### DATASET CONTENT

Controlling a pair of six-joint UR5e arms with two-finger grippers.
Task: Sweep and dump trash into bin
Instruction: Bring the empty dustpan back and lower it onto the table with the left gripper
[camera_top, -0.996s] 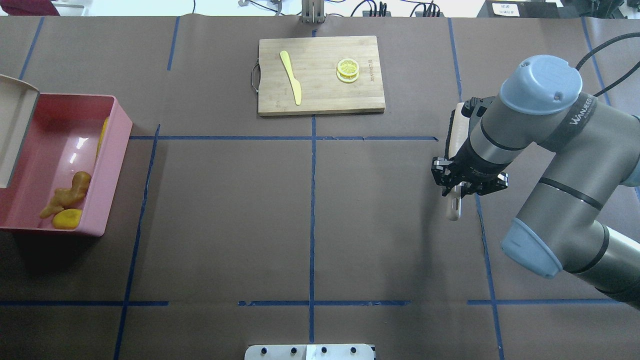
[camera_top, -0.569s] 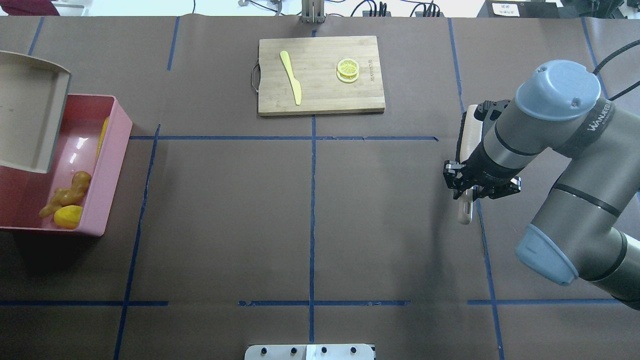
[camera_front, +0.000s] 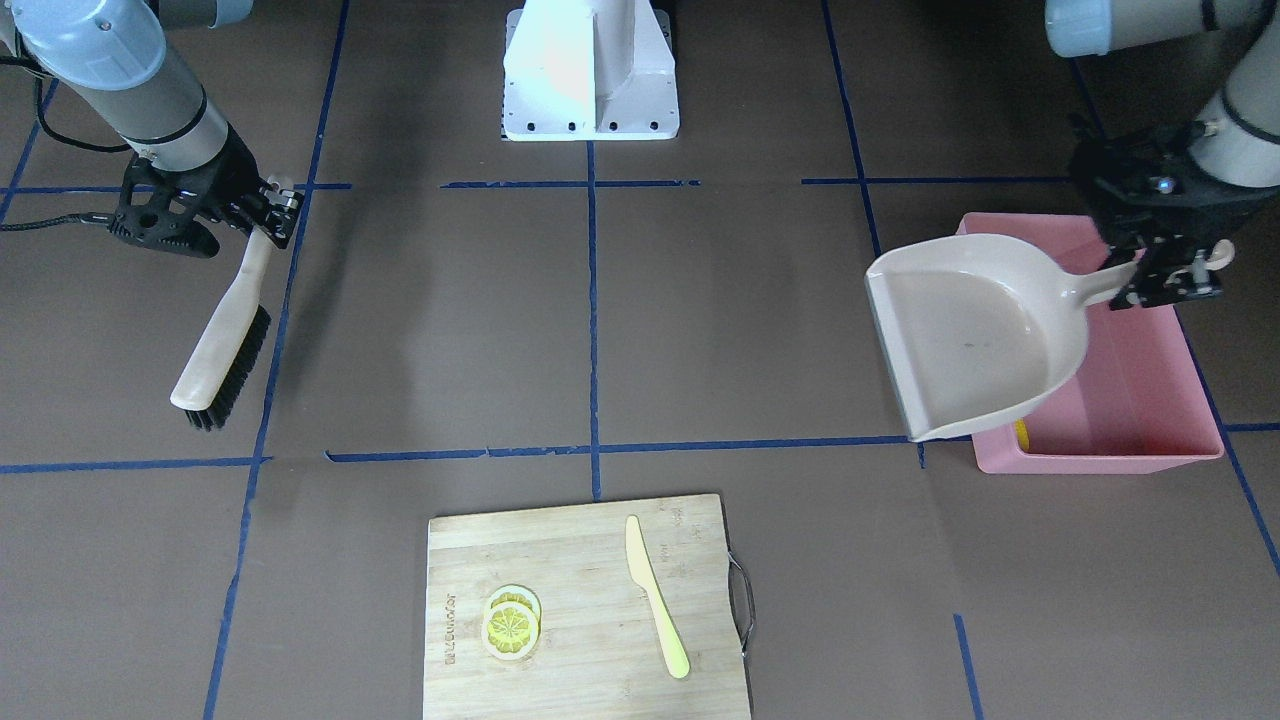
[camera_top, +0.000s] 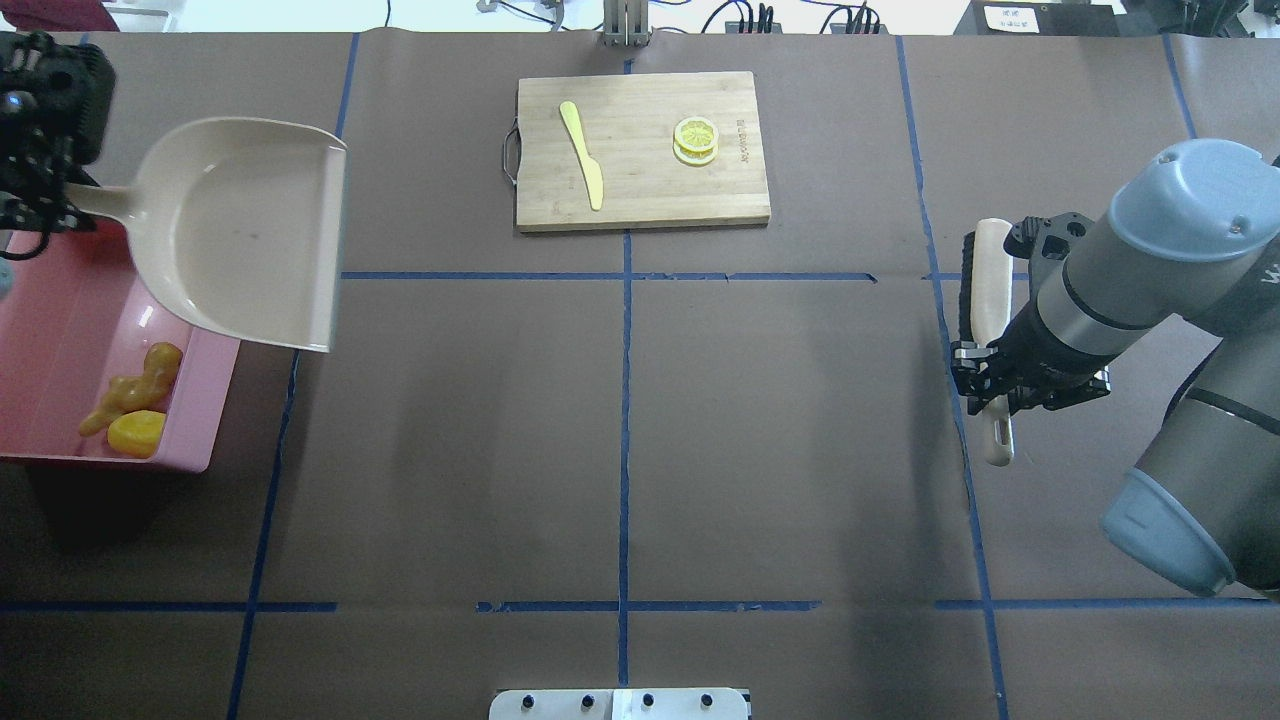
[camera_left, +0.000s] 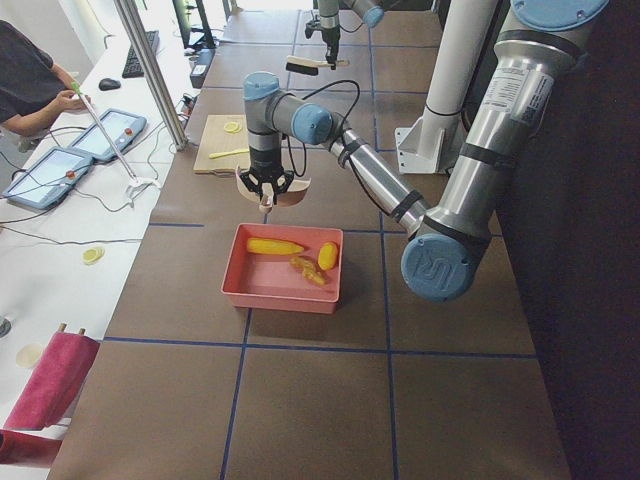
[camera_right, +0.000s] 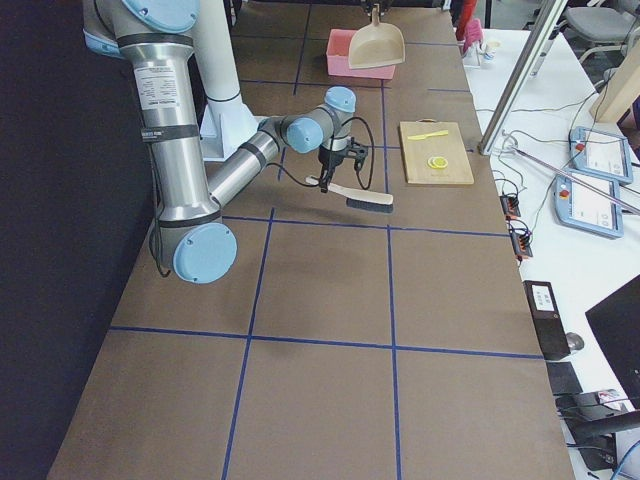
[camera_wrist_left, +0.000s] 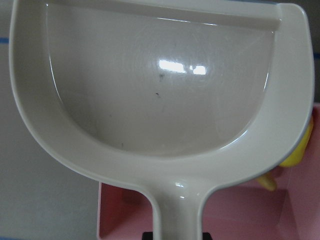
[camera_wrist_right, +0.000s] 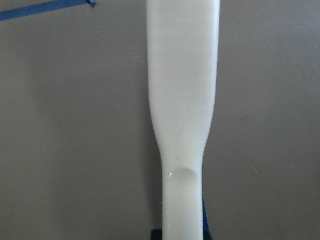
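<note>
The corn cob (camera_left: 275, 245), ginger root (camera_top: 135, 385) and oval lump (camera_top: 137, 432) are found inside the bin (camera_top: 60, 340) at the left edge of the desk (camera_top: 620, 450). The dustpan (camera_top: 250, 230) is clamped by the left gripper (camera_front: 1168, 272), the brush (camera_top: 988, 275) by the right gripper (camera_top: 995, 388).

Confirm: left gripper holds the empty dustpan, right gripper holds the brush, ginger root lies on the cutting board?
No. The ginger root lies in the pink bin, not on the cutting board; the overhead exterior view shows it. The rest holds.

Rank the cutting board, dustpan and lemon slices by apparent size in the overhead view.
Rectangular bamboo cutting board and beige plastic dustpan: close, and the dustpan is held up nearer the camera, so unranked.
Round yellow lemon slices: clearly smallest.
</note>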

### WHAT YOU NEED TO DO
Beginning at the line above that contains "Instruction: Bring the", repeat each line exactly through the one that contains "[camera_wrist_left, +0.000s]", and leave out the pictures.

### EXERCISE SOLUTION
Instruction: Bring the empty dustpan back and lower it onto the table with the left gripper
[camera_top, -0.996s] 
[camera_top, -0.569s] 
[camera_front, +0.000s] 
[camera_top, +0.000s] 
[camera_left, +0.000s] 
[camera_right, +0.000s] 
[camera_wrist_left, +0.000s] 

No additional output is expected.